■ 骨董の風格もあり南蛮煙管
( こっとうの ふうかくもあり なんばんぎせる )
南蛮煙管(なんばんぎせる)という植物は、ブログや図鑑の写真などで知っていたが、実際のものは見たことがなかった。それを、2週間ほど前に京都の植物園で見た。草に隠れていて少し見にくかったが、確かに写真で見た、あの南蛮煙管だった。
ところで、喫煙具の南蛮煙管だが、これは16世紀後半に煙草とともに南蛮人(ポルトガル人)により日本に伝えられパイプのこと。「キセル」という言葉は、カンボジア語で管を意味する「クセル」が、なまったものといわれている。(異説あり)
煙草は長崎に伝わるや、瞬く間に京都で大流行し、すぐに煙草が栽培され、国産の煙管も作られるようになったとのこと。初期の頃の煙管は大作りであったが、やがて携帯出来るように小型化していき、煙管筒や刻み煙草を入れる袋と取り合わせて着物の帯にぶら下げて持ち歩くようになったそうだ。

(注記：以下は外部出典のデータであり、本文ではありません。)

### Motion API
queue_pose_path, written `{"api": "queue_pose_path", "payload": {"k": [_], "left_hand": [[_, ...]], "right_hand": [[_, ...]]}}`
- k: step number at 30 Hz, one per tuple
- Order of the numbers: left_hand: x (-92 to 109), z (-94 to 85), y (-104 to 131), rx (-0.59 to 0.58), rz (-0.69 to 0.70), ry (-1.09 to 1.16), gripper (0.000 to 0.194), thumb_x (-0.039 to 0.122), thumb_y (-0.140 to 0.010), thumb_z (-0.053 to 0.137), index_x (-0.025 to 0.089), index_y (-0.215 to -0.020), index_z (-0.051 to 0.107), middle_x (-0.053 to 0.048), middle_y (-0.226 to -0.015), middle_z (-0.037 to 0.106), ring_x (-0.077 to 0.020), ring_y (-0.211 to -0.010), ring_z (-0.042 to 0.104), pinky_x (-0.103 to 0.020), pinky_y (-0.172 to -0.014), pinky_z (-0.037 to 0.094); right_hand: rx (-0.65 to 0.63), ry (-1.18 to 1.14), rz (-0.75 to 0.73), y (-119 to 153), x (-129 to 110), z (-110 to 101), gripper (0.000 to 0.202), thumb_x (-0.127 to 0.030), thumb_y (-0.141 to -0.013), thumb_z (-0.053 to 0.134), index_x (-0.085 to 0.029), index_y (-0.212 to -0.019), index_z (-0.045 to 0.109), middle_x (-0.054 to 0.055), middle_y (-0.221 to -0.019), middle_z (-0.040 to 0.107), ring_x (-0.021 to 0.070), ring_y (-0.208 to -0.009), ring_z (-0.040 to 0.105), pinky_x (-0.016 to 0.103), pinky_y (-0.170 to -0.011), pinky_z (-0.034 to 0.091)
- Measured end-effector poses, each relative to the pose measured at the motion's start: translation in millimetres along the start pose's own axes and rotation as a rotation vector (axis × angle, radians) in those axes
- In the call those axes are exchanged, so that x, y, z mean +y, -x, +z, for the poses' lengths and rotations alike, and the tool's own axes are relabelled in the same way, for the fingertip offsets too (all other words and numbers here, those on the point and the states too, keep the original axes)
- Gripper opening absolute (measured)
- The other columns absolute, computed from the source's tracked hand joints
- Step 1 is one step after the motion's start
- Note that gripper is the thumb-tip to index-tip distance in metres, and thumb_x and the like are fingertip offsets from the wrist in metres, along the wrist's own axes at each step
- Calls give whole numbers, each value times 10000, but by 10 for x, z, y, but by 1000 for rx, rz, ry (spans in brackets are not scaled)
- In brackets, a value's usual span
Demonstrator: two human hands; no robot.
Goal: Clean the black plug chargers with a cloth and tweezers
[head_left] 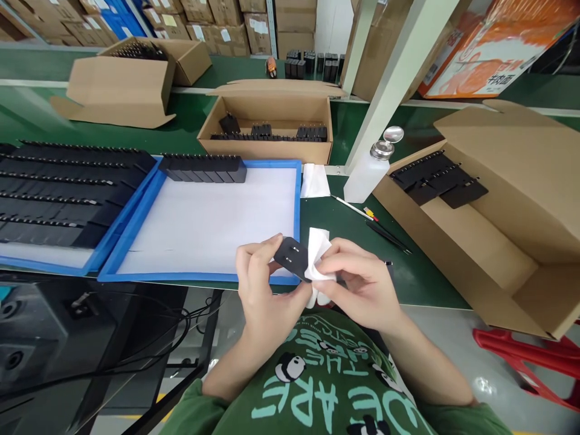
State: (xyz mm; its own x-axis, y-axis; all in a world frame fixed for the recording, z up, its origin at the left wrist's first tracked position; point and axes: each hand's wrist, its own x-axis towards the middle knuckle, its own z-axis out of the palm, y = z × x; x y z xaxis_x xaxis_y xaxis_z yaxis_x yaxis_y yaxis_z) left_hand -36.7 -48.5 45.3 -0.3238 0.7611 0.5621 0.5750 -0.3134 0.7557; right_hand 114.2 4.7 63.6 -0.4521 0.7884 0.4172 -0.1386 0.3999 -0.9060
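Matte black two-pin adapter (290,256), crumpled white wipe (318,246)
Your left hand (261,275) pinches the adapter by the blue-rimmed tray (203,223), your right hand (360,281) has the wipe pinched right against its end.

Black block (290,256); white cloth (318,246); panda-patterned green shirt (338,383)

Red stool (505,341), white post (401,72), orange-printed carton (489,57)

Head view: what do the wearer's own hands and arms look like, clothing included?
The left hand and right hand are bare, with no glove or wristband visible. Both forearms are uncovered; the green sleeves match a green shirt printed with pale green lettering and pandas.
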Motion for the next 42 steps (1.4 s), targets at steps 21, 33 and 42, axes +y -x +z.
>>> {"api": "queue_pose_path", "payload": {"k": [21, 33, 42], "left_hand": [[-49, 30, 33, 73, -71, 141, 703, 63, -631, 860, 274, -1241, 580, -36, -1107, 491, -230, -1098, 639, -312, -716, 654], [-20, 47, 79, 73, 62, 107, 695, 86, -677, 834, 260, -1292, 563, -40, -1086, 500, -255, -1149, 621, -364, -800, 647], [14, 72, 109, 16, 3, 159, 743, 44, -640, 835, 270, -1295, 568, -48, -1120, 520, -235, -1102, 624, -320, -751, 632]], "right_hand": [[383, -35, 136, -86, 11, -160, 115, -168, -853, 738, -226, -804, 652, -18, -745, 607, 109, -624, 581, 243, -549, 487], [33, -130, 281, 88, -139, 57, 169, -143, -869, 688, -236, -963, 584, -13, -871, 620, 100, -749, 634, 217, -671, 551], [14, 25, 135, 117, -96, -55, 184, -73, -808, 677, -211, -922, 633, -8, -827, 586, 87, -663, 540, 219, -563, 466]]}}
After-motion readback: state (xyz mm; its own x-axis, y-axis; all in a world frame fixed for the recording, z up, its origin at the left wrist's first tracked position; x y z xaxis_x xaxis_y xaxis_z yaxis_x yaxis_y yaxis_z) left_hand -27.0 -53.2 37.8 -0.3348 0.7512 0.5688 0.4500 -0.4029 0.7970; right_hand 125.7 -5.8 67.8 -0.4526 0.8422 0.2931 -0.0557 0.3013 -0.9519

煙管といえば、今は「キセル乗車」という言葉以外で聞くことはないが、この言葉は、吸い口とたばこを乗せる部分である雁首(がんくび)にのみ金属を使用することから、「入るときと出るときは金を使うが、中間には金を使わない」ということで作られた言葉だとのこと。
植物の南蛮煙管は、ハマウツボ科ナンバンギセル属の一年草。葉緑体をもたないため自活できず、ススキ、チガヤ、ミョウガなどの根に寄生する。原産地は日本。茎はごく短く、ほとんど地上に出ない。7月から9月ごろ、長い花柄を伸ばして、その先に淡い紫紅色の花を咲かせる。
南蛮煙管の名は、見ての通り、草の姿が似ていることに由来するが、それまでは、「思い草」と言われていたそうだ。花の姿が、草の陰で慎ましく、小首を傾げて「もの思いに耽っている姿」を連想させることから付けられたと言われ、万葉集にも以下の歌が詠まれている。
道の辺の尾花がしたの思い草
今さらになどか物は思はむ (詠み人知らず)
俳句では、さすがに詠まれた句は少ないが、ネットで見つけた句をいくつか参考まで掲載したい。
【南蛮煙管、思い草の参考句】
照り翳り南蛮ぎせるありにけり (加藤楸邨)
思い草胃なし男に返り咲く (佐藤鬼房)
この草のその名愛しき思草 (辻田克己)
跼み見るものに南蛮煙管かな (山崎ひさを)
*跼む(せぐくむ):背をまるめてこごむ。